Rupanya ibu ku tersadar bahwa ia sedang di tunggu ayah tiriku di warung, di mana para wanita anak buah ibu ku menjajahkan kenikmatan sesaat.Mendengar ibu sedang di tunggu ayah, aku jadi takut kalau ayah tiri datang menjemput ibu ku. Namun desahan ibu ku membuat aku semakin penasaran untuk melihatnya lagi.“Ah .. Vidio Porno “Setan lo mas..eehh.. aku takut lihat ibu mu say..” Balas Rian. ibuu ada yang nyariin .” Teriak ku dan segera kedalam menghampiri ibu yang masih berada di kamar.Ibu pun keluar. “Diapakan punya kamu sayang?”
“Eght…aku kocok-kocok say..ssst enak…” kata Rian, “Kalau kamu di apain sayang, sst..memek kamu di apain tuh?…”
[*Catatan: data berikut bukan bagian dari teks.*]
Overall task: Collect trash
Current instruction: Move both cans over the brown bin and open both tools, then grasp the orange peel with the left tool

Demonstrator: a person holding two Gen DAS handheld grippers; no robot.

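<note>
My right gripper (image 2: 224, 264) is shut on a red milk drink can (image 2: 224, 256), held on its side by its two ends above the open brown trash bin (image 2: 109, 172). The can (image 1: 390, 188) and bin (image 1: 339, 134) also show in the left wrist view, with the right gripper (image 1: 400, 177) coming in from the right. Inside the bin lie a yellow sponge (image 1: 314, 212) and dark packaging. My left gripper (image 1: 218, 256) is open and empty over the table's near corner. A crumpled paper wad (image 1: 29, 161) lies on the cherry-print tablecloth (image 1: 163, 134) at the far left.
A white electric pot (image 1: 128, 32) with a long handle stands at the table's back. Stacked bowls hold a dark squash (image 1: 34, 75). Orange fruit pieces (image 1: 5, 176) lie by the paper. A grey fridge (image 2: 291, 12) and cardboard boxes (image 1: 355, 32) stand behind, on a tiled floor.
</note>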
“Aku di kobel nih sst enak say..oh..enak…berdenyut say..memek ku berdenyut nih uh uh uh”
“Ia sayang..aku juga enak nih sst..eah…enak eah..sst uhh…sst enak…” desah Rian membuat aku membuncah.Benar tak lama kemudian vaginaku terasa ada yang ingin keluar.